Environmental advocates such as the Reform Gravel Mining Coalition and Wilderness Committee are calling for a moratorium on new gravel mining approvals in Ontario
Area residents (some with tape on their mouths as commentary for the fact they felt unheard) are seen protesting a proposed quarry in the Township of the North Shore in 2019. The municipal council later voted 3-2 to approve a zoning application, and the province has yet to make a final decision on the project.

A contested quarry in Township of the North Shore is threatening a dense collection of threatened Blanding's turtles, according to a group of environmentalists and researchers.

Student researchers have referred to the wetlands that surround the proposed quarry as “the honey pot” when it comes to threatened/endangered Blanding's turtles.

(They’re “threatened” under the Ontario Endangered Species Act and “endangered” under the federal Species at Risk Act.)

A map of the proposed quarry location, north of the eastern edge of Lauzon Lake, whose centre is north of Algoma Mills, several kilometres east of Blind River. The property’s eastern edge hugs Long Lake. Supplied

“Almost every time we come here, you’re guaranteed to catch a turtle, which is pretty unheard of for Blanding's turtles,” student researcher Heather Van Den Diepstraten said in a video produced by the Wilderness Committee highlighting their opposition to the quarry.

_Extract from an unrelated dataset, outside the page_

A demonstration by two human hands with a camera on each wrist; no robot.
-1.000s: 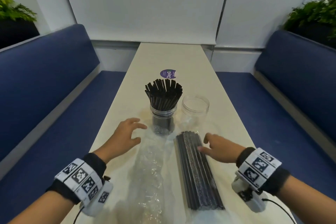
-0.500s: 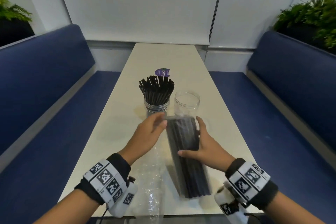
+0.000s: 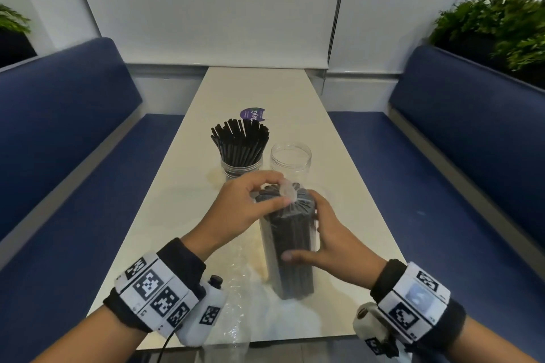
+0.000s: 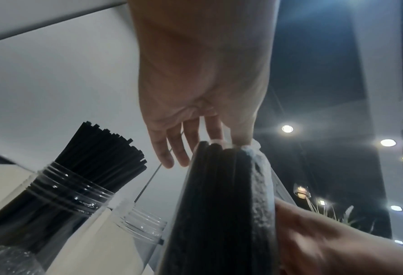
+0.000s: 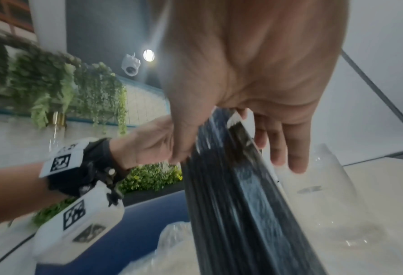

“Although the wetlands surround the quarry site, the rock and forested area is still part of their nesting area,” Wilderness Committee Ontario campaigner Katie Krelove told, noting that researchers have found nesting sites on the proposed quarry site.

Including buffers around known nesting sites, she said much if not all of the quarry site is “critical habitat” for the turtles.

In a 2019 paper by Laurentian University researchers published in the Global Ecology and Conservation journal, they report capturing 56 turtles and a density of 1.84 turtles per hectare, “which is among the highest reported densities for the species.”

“Daily distances moved and home range sizes were generally smaller than conspecific (a member of the same species) values reported in the literature, suggesting that habitat quality was high as turtles did not need to move much to acquire necessary resources,” their abstract notes.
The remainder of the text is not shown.